Daimler AG, the parent company of car maker Mercedes-Benz, predicts it will spend over $2 billion to settle emission tampering allegations by U.S. regulators and a related class-action lawsuit.
The proposed settlements, announced by Daimler on Aug. 13, will involve the company spending $1.5 billion to resolve allegations by U.S. regulators that it tampered with the emissions of 250,000 diesel passenger cars and trucks sold in the United States. In addition, the company expects to spend an additional $700 million to settle a U.S. federal class-action lawsuit filed on behalf of its customers, as well as “further expenses of a mid-three-digit-million EUR amount to fulfill requirements of the settlements.”
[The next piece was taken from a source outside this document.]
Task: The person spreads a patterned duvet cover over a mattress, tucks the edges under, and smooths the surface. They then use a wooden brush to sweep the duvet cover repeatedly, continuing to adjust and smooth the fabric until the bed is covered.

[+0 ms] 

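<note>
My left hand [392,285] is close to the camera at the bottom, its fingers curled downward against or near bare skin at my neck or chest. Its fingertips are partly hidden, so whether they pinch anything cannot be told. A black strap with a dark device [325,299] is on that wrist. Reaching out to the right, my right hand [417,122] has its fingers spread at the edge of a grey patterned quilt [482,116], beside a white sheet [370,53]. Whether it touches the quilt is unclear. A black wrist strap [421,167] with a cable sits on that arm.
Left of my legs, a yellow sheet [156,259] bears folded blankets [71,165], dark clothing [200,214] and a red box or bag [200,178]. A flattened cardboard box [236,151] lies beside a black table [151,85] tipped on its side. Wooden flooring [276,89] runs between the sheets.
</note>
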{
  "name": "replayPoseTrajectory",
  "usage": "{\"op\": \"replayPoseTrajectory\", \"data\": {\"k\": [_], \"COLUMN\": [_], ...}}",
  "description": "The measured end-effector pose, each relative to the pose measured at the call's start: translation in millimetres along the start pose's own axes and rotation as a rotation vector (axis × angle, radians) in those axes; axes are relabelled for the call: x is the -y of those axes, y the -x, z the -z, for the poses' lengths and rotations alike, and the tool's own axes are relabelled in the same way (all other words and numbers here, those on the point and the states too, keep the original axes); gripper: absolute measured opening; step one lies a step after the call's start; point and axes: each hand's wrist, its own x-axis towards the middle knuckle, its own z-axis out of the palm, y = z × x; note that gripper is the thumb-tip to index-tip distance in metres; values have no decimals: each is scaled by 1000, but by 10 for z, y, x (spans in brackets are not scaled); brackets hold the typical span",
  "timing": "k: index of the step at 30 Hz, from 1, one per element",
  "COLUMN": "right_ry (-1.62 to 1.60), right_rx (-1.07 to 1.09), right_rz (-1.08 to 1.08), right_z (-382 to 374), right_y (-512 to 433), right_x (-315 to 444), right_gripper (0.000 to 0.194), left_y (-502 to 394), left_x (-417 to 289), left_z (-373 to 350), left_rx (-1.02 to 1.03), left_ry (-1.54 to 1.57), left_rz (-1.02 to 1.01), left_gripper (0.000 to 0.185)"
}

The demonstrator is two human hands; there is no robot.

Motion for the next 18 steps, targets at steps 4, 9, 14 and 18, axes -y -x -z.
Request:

“The company has cooperated fully with the U.S. authorities and continues to do so,” Daimler said in a statement. “With the proposed settlements, the company takes an important step towards legal certainty with respect to various diesel proceedings in the United States.”
Daimler’s actions also came under the scrutiny of German regulators, who fined the company €870 million (U.S. $960 million) in sanctions and disgorgement in 2019 for allegedly tampering with the emissions of 684,000 cars in Europe.
Daimler’s emissions violations follow Dieselgate, the much larger scandal perpetrated by another German car manufacturer, Volkswagen.
It is estimated that Volkswagen has spent over $33 billion so far to resolve Dieselgate, according to a recent story in auto industry news site Ward’s Auto. The U.S. Securities and Exchange Commission also charged Volkswagen, two subsidiaries, and its former CEO with defrauding U.S. investors.
Volkswagen and Daimler are two of a long list of auto makers embroiled in emissions scandals with U.S. regulators.
The proposed settlements for Daimler involve the U.S. Environmental Protection Agency, the California Air Resources Board, the Environment and Natural Resources Division of the Department of Justice, the California Attorney General’s Office, and U.S. Customs and Border Protection.
The settlements still have to be approved by regulators and the federal judge overseeing the class-action lawsuit before the U.S. District Court for the District of New Jersey.